National Gallery Singapore is set to launch OUTBOUND, a brand new series of artwork commissions to trigger unexpected and meaningful art encounters for visitors beyond the exhibition galleries. These unique commissions are meant to greet visitors as they walk around the Gallery, designed to provoke critical reflection, curiosity and playfulness. Curated as an ongoing series, each season of OUTBOUND will progressively unveil artworks in the Gallery’s public spaces over a period of three years.
Says Dr Eugene Tan, Director of National Gallery Singapore: “OUTBOUND is our latest endeavour in creating new aesthetic experiences for our visitors. Conceptualised to broaden encounters with art at the Gallery, we mobilise transitional spaces and key entrances of the Gallery to encourage visitors to see art anew and in a less inhibited way. We hope these visually stimulating and enriching experiences beyond the usual exhibition sites can intrigue audiences to embrace the surprises that art brings about at every turn of the Gallery.”
OUTBOUND was developed in collaboration with leading artists from around the world, with each commission acting as an artistic landmark that guides visitors through the Gallery’s iconic architecture. The series begins with Singapore artist Jane Lee, who is best known for her inventive techniques and deft use of materials to expand our awareness of environmental textures and possibilities. Lee will begin OUTBOUND with the brand new commissioned work Nowhere (2018), which reinstates Raw Canvas (2008) – a monumental painting installation for the 2008 Singapore Biennale – to its original location (the City Hall historical staircase on level 4) at the Gallery.
Raw Canvas was first displayed at the 2008 Singapore Biennale, in this same location at the City Hall historical staircase. Ten years later, it has been returned. The work blurs the perceptual boundaries between fabric and paint. It comprises 40 square panels of densely-applied crisscrossing strands of silicone-incorporated acrylic and enamel paint, creating the appearance of a piece of textile draped over the wall. In the surrounding mirror-tiled wall, they can also look upon a shimmering but fragmented reflection of Raw Canvas and themselves. At the same time, the work refracts and re-articulates our relationship with this art historical moment.
Nowhere will be Lee’s first work conceived for physical interaction. Visitors are invited to sit on a raised bench that has been painted over in the same technique as Raw Canvas, and consider Lee’s meticulous paint work, which is reflected and fragmented through a facing wall encrusted with hundreds of mirrored tiles. Nowhere probes the dividing line between solidity and precarity, the real and the illusory, and elicits a mood of solitude and contemplation, even in the interstitial space of a staircase lobby. It is not simple ‘nowhere’, but a case of bringing visitors to the “now” and “here,” as the work explores the illusory nature of what constitutes our reality, and serves as a spiritual reminder that the only real thing in our lives is the fleeting present.

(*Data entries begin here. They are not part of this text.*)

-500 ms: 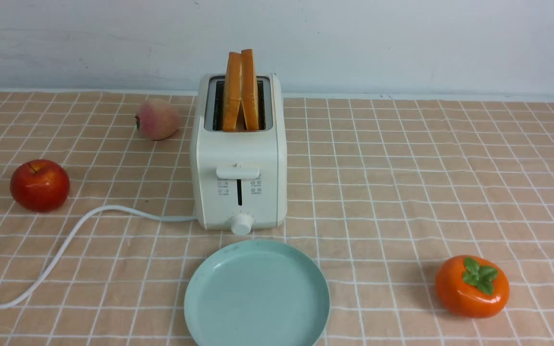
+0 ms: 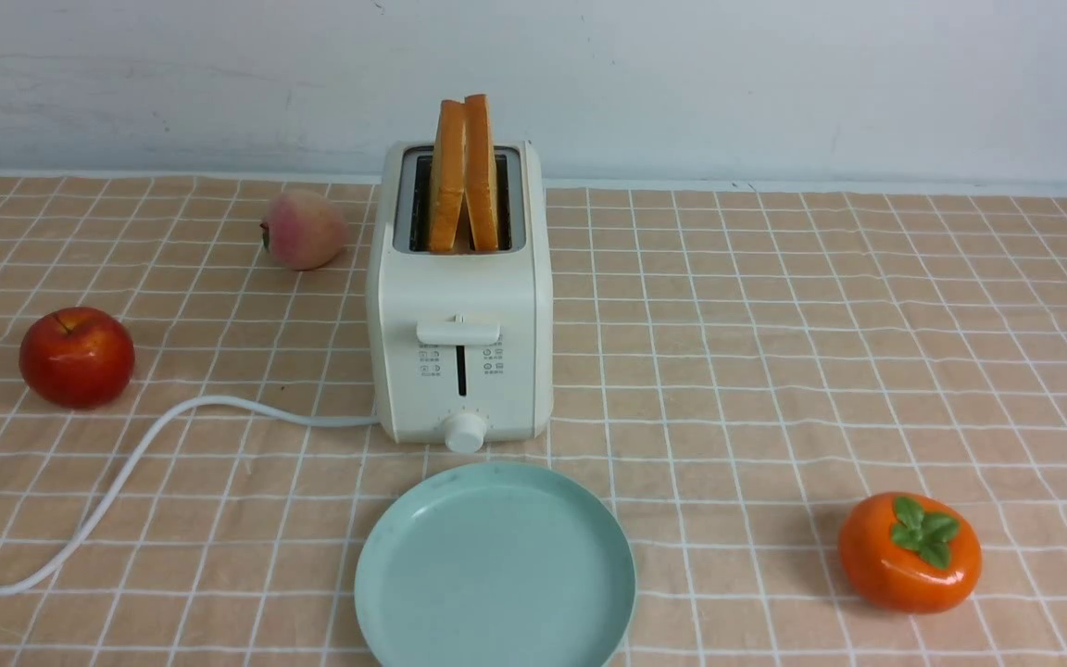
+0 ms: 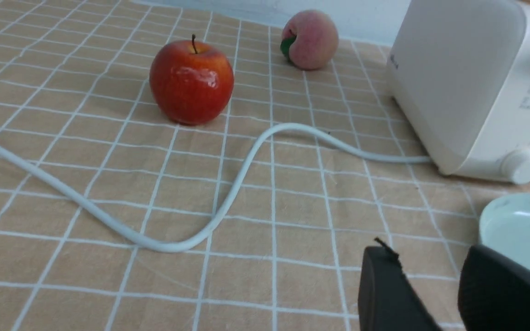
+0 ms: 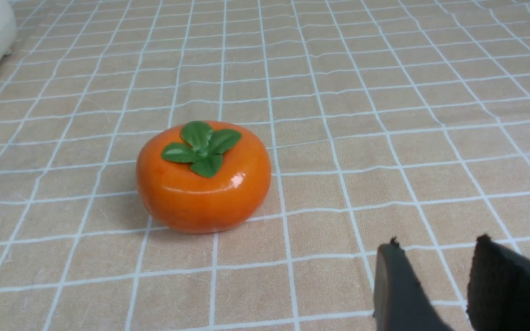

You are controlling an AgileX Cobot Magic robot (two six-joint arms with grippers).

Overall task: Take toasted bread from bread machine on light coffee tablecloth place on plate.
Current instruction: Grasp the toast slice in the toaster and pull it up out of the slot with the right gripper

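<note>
Both the left end effector (image 3: 423, 271) and the right end effector (image 4: 437, 266) stand parted and empty. Ahead of them, two toast slices (image 2: 448, 176) lean together in the toaster (image 2: 464, 287); pinching one could drag its neighbour. A low approach by the left might snag the white cord (image 3: 242, 177), tugging the toaster.

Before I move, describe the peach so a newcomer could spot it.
Find the white toaster at the back. Just left of it, near the wall, sits the peach: fuzzy pink, unlike the shiny red apple closer in.
</note>
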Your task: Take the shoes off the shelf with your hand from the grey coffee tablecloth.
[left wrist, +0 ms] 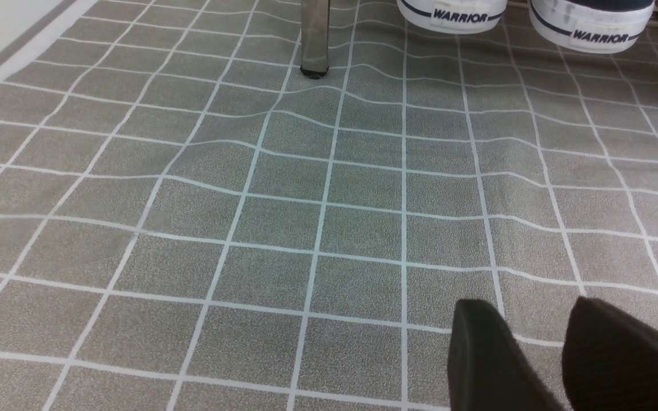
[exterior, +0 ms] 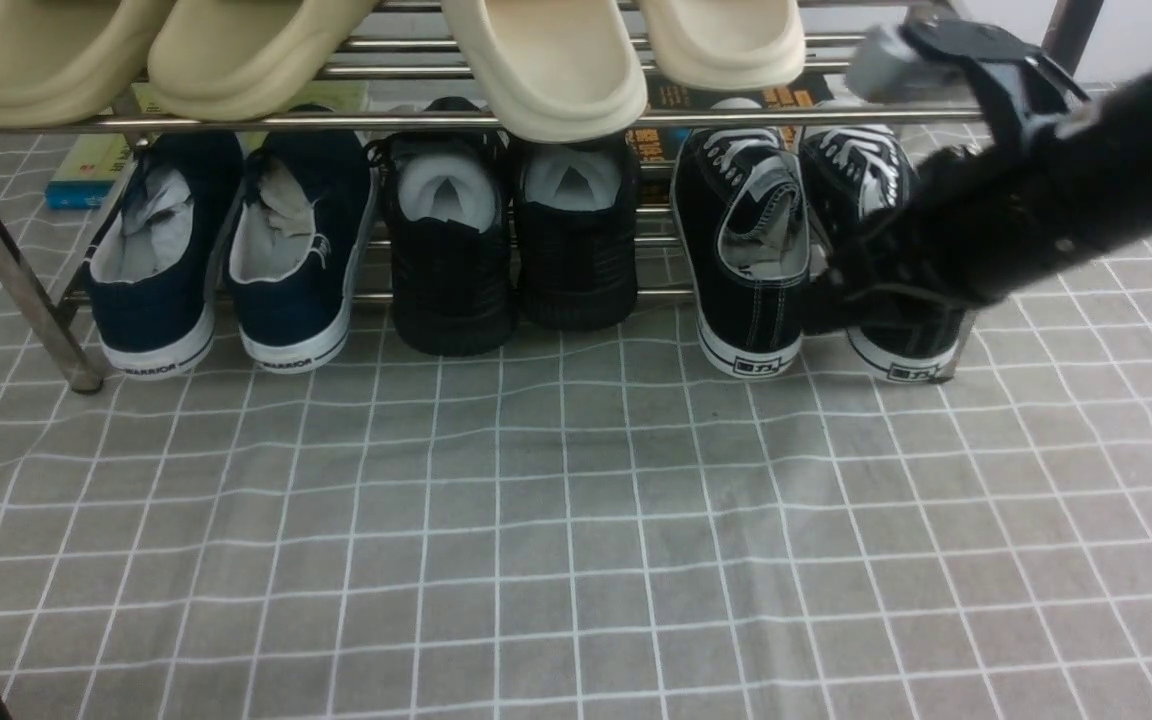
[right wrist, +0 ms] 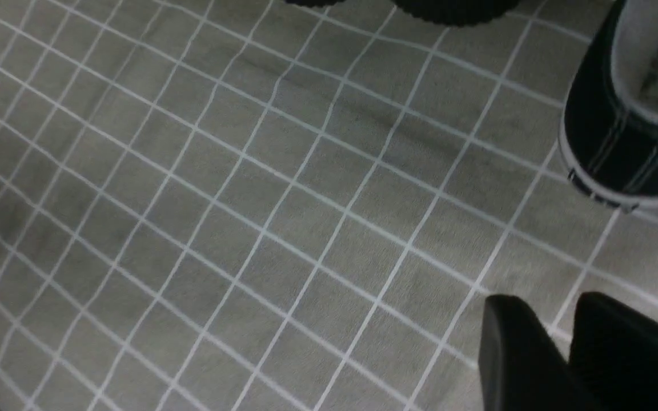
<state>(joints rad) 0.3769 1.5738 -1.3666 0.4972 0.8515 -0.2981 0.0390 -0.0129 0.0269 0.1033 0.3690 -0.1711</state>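
Soft, even indoor light falls from above, rather dim. The rack's steel bars [exterior: 236,122] glint, and a faint shadow lies on the cloth [exterior: 576,560] below. The right arm [exterior: 1086,190] is smeared by motion; the right wrist view is blurred, the left crisp.

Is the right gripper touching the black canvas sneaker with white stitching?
Apart. The right wrist view shows bare grey grid tablecloth between the black right gripper and the white-edged heel of the black canvas sneaker.

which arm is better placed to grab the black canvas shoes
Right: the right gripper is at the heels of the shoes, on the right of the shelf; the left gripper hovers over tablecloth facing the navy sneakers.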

Other artists in the pipeline for the first season of OUTBOUND include Malaysian artist Yee I-Lann, whose work will see the artist working with different communities of indigenous weavers in Sabah to produce contemporary formats of woven mats, while Filipino artist Maria Taniguchi will transform the Gallery’s corridors with abstract silkscreen prints on paper and fabric, and a collaboration between Australian artist Gary Carsley and Singapore artist Jeremy Chu, who will produce a visually rich and immersive installation based on his study of colonial botanical gardens in Southeast Asia.
Beyond its role in encouraging the public to engage with art in new ways, OUTBOUND’s secondary purpose is to add to National Gallery Singapore’s collaborations with artists to bring these experiences alive for the audience, while extending and expanding the artists’ current practices.
Says Dr Adele Tan, curator of OUTBOUND: “Through commissioning art projects, we are seeking to renew our working relationships with artists, deepen our critical knowledge of different artistic practices, as well as to give time and attention to a collaborative, process-oriented methodology that is open to experimentation and sometimes unexpected outcomes. It is also about understanding intimately the characteristics of our iconic buildings and activating the potential inherent in our built environment. It has been serendipitous that several of our artists have proposed projects that explore and exploit the rich variety and history of our buildings’ interior surfaces, including innovative ways to print, tile or weave extensive wall coverings as if transforming the skin of the Gallery.”